I’ve contributed a simple little question that’s directly related to my CppCon closing plenary session on Friday. By “simple little” I mean that my question itself is simple and can be illustrated well in a handful of short lines of code. Solving it with a valid answer is another matter, however. I wonder how many people will be able to give reasonable solutions[*] that pass the three short test cases…

Take a look, think about the question, and see if you can come up with a solution that works. Feel free to use the comments below to collaborate with others to solve the puzzle; if you’re at CppCon, use the great face time with other attendees to share possible solutions. If you succeed in writing a solution that prints “true” three times, they’ll email it to me and I’ll review it.

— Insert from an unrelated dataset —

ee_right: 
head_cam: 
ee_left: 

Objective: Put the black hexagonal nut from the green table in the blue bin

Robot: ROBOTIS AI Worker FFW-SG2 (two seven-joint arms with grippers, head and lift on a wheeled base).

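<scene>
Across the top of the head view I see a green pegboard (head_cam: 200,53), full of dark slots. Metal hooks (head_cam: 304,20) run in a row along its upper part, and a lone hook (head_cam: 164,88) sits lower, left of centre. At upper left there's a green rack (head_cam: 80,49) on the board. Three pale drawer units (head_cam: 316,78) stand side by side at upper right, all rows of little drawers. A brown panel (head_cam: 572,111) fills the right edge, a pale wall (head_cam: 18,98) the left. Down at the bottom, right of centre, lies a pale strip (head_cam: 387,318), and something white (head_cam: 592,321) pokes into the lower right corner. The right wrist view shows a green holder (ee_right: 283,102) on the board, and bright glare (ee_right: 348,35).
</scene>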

In my talk on Friday, I’ll present solutions to this and other lifetime problems. For those who aren’t here at CppCon in person, you’ll be able to catch the talk online on YouTube about a week later. (As always, all CppCon talks are being recorded and will be posted, but it will take a month or so to process and post all of the sessions — it takes a while to do professional-grade production for over 100 talks! Processing the plenary session videos is being expedited so that we can get those ones up quickly.)

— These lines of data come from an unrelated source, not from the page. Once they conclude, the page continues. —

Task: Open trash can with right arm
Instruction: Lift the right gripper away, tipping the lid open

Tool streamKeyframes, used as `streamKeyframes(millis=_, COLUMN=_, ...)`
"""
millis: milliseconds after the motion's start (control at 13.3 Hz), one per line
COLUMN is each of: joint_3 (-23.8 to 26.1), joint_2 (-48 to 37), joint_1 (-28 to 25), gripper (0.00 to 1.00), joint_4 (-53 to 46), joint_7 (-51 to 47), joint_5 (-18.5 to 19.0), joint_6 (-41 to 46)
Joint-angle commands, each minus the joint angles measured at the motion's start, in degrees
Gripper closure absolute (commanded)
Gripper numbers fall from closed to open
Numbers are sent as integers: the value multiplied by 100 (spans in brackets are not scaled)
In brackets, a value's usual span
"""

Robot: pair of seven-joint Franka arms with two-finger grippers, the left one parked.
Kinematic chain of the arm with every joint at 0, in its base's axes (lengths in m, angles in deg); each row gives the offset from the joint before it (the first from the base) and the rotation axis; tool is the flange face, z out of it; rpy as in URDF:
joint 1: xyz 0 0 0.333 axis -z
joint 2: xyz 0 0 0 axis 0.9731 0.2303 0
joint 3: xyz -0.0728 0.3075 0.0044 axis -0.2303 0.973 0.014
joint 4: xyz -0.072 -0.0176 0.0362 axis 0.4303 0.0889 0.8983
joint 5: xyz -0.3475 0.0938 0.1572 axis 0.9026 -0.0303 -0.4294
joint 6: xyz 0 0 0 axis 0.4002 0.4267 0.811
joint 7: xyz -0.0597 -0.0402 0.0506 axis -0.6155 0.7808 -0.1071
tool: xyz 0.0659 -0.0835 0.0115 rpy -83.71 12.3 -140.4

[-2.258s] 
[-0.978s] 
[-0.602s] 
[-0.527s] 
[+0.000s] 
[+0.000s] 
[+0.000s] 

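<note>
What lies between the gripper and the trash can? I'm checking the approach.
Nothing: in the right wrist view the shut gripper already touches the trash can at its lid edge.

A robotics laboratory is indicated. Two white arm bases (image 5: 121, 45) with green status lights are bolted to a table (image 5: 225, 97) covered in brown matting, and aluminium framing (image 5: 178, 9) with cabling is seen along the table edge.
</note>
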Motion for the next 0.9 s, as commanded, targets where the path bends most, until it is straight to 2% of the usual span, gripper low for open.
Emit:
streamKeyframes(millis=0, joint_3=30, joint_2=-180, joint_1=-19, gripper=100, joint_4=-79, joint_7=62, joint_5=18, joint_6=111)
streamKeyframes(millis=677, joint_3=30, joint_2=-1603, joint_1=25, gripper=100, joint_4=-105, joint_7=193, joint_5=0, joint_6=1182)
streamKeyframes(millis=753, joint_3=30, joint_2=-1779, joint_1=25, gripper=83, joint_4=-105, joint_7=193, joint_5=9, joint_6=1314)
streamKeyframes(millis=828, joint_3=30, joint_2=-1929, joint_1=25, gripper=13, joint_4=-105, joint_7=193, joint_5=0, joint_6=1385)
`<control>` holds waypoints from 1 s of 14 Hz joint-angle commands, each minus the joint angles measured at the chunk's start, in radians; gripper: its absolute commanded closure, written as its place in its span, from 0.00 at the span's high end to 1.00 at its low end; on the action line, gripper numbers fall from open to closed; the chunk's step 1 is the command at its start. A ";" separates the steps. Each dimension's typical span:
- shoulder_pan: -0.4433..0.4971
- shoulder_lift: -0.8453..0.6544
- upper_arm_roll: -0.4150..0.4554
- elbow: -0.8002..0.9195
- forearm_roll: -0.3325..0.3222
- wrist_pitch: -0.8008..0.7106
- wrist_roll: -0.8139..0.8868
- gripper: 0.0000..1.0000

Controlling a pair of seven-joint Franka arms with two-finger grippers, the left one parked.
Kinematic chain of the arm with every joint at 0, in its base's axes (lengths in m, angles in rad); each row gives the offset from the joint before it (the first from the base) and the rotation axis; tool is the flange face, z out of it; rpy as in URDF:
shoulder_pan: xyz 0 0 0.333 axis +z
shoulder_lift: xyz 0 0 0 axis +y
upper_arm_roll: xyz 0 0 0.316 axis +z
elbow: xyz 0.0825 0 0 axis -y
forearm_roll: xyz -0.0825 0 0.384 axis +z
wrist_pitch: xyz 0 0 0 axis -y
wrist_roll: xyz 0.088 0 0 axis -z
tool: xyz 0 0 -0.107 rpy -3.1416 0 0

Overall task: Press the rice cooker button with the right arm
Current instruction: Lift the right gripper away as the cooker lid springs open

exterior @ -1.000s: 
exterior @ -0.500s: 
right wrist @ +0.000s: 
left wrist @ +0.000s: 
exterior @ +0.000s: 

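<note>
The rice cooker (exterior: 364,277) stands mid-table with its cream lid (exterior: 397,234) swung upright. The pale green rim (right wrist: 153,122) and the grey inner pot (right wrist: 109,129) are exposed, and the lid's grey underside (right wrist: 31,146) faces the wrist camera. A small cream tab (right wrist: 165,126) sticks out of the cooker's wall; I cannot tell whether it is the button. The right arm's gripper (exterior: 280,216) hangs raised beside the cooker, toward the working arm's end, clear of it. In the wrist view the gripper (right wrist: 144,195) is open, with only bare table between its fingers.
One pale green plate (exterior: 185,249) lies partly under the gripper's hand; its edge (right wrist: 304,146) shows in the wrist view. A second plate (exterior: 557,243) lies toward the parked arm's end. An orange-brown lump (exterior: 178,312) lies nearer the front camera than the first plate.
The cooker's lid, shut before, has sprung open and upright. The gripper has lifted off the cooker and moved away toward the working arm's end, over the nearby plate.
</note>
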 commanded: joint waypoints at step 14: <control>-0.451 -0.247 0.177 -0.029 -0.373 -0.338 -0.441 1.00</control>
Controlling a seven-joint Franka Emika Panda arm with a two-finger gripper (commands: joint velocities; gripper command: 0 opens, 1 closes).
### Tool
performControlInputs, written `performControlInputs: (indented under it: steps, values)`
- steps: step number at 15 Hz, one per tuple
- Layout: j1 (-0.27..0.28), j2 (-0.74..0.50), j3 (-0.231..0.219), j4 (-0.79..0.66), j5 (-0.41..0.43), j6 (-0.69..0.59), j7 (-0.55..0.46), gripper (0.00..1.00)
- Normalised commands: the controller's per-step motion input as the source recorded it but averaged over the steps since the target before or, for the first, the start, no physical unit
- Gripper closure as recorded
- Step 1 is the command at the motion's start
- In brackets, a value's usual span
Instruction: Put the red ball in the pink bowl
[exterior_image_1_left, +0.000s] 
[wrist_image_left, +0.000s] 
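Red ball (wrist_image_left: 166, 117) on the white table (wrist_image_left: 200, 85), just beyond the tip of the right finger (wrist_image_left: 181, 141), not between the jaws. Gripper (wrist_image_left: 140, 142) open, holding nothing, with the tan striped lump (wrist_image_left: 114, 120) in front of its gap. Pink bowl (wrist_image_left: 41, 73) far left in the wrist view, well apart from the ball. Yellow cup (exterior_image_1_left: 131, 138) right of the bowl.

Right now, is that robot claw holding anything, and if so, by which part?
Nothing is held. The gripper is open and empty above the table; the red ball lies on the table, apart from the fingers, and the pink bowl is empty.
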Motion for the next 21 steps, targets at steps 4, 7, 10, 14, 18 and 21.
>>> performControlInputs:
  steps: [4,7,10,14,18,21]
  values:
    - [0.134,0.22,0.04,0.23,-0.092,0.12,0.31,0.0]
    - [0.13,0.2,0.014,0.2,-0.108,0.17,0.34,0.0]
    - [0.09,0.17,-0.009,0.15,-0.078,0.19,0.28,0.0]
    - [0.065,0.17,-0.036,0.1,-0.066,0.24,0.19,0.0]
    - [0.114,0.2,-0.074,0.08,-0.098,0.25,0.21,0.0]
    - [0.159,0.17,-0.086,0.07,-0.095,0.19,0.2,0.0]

I hope you enjoy the puzzle!

 

[*] No fair hardcoding a hack that artificially prints the right results for just these three cases. I know how to do that too, but that’s evading the problem, not solving it. :)

 

40 thoughts on “A little puzzle for CppCon

  1. will this be acceptable ?

    class MyGraph {
    public:
        class Node : public Counter {
            vector<shared_ptr<Node>> children;
            vector<weak_ptr<Node>> o_children;
            unsigned int id;
            static unsigned int acc; 
        public:
            Node() : id( acc++ ) {}
            void AddChild(const shared_ptr<Node>& node) {
                if ( id < node->id ) children.push_back(node);
                else o_children.push_back( node );
            }
            void RemoveChild(const shared_ptr<Node>& node) {
                auto it = std::find( children.begin(), children.end(), node );
                if ( it != children.end() ) children.erase( it );
                o_children.erase(
                    std::remove_if( o_children.begin(), o_children.end(), 
                    [node](const weak_ptr<Node> & i ){ 
                        auto sp_i = i.lock();
                        if ( !sp_i ) return true;
                        return node.get() == sp_i.get();
                        }),
                    o_children.end() );
            }
        };
        void SetRoot(const shared_ptr<Node>& node) {root = node;    }
        void ShrinkToFit() {}
        static auto MakeNode() { return make_shared<MyGraph::Node>(); }
    private:
        shared_ptr<Node> root;
    };
    unsigned int MyGraph::Node::acc = 0;
    
  2. I agree with intvnut. This API seems contrived to make a clean solution impossible (without introducing something with a program-global view, like a GC). If I were building an API for cyclic directed graphs, I wouldn’t set it up this way.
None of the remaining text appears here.